The Other Kind of Fire: Soul of the Wounded Healer
Fire calls us forth to intermingle, laugh, love, and enjoy, yet so many are feeling lonely, exhausted, isolated, and bewildered even as we come out to socialize after the Great Loneliness of these past three years.
Summer is the season of the fire element bringing warmth, connection, intimacy, ripening, expansion, circulation. Fire also purifies, clearing out the what is no longer useful to be recycled into nutrients for soil and new growth. Indigenous peoples teach that there are ways to help the earth by setting contained fires to prevent the build up of understories that have become congested with overgrowth or that have lost their vitality. The nutrients from the ash feeds the earth and creates fertile soil while preventing natural fires from burning out of control.
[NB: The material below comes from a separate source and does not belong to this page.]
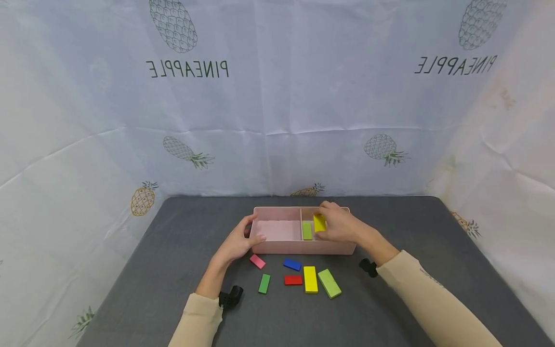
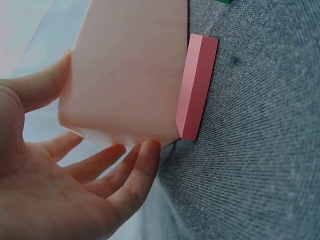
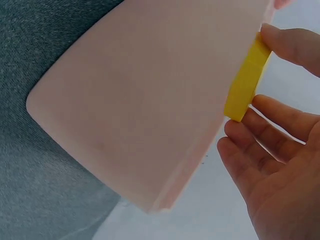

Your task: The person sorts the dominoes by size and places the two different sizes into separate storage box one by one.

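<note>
A pink box [image 1: 303, 247] with a divider stands on the dark table. My left hand [image 1: 235, 242] grips its left end, thumb on the front rim; in the left wrist view the fingers of the hand [image 2: 75, 165] lie against the end wall of the box [image 2: 125, 75]. My right hand [image 1: 340, 224] pinches a yellow block [image 1: 319, 222] over the right compartment, beside a light green block [image 1: 307, 231] inside it. In the right wrist view the yellow block [image 3: 246, 82] shows above the rim, between thumb and fingers of the hand [image 3: 285, 150].
In front of the box lie a pink block [image 1: 257, 261], a green block [image 1: 264, 284], a blue block [image 1: 292, 264], a red block [image 1: 293, 280], a second yellow block [image 1: 310, 279] and a larger light green block [image 1: 329, 283]. A patterned cloth [image 1: 277, 96] hangs behind the table [image 1: 173, 270].
</note>
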A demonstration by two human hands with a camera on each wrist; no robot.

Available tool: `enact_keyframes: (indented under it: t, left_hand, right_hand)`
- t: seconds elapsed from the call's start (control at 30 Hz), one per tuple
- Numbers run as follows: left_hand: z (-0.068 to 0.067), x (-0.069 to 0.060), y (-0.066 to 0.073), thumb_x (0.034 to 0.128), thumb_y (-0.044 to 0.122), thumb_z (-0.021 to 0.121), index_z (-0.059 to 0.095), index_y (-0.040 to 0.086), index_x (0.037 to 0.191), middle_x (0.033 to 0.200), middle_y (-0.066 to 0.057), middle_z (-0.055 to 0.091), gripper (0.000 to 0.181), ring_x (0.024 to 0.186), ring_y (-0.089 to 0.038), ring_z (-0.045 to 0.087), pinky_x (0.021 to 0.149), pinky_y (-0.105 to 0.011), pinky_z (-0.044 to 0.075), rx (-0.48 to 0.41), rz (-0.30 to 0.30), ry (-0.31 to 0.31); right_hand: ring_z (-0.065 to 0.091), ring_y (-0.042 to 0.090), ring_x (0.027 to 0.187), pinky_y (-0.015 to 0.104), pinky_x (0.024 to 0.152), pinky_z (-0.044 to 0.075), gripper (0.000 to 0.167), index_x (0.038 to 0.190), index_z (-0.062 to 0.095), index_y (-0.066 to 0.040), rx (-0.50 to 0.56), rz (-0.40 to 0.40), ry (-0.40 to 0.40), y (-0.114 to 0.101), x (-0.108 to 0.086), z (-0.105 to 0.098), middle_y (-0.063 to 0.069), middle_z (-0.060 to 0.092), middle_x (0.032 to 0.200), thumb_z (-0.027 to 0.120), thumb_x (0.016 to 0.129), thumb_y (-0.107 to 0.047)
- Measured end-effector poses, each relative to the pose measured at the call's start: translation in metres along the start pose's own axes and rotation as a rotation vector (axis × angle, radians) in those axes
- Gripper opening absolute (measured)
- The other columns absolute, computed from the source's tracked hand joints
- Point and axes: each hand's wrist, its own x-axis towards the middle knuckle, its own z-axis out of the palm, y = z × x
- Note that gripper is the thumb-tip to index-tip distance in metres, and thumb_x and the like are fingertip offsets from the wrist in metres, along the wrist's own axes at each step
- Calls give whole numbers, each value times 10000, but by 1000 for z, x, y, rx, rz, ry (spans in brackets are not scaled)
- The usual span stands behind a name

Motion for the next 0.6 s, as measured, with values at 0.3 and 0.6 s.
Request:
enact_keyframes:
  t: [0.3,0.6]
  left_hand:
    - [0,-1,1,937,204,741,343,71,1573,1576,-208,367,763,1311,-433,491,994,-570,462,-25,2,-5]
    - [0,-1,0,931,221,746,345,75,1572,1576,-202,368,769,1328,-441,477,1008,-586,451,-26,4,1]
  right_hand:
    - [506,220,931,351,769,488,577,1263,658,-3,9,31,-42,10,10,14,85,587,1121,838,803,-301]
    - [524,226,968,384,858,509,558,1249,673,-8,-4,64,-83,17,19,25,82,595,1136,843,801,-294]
I can see how this is also a metaphor for our own psycho-spiritual health internally.
As multitudes of fires burn out of control across the body of Gaia each summer, I can feel how she struggles to nourish all her children, even as we continue to harm her. I wonder about how our own bodies are responding as I take off my sandals and step into the salty water. What happens to the earth happens also in our bodies.
A warm, golden presence imbues the water’s edge and wraps itself around my ankles, saturating my being. Two bald eagles circle silently overhead and I spread my arms to soar with them as my feet follow their circular patterns. My heart flows out to eagle, sky, sea, earth of its own accord. It is mutual. I am deeply humbled and share my gratitude, taking it with me as shards of swirling thoughts gather within and begin to center and re-form.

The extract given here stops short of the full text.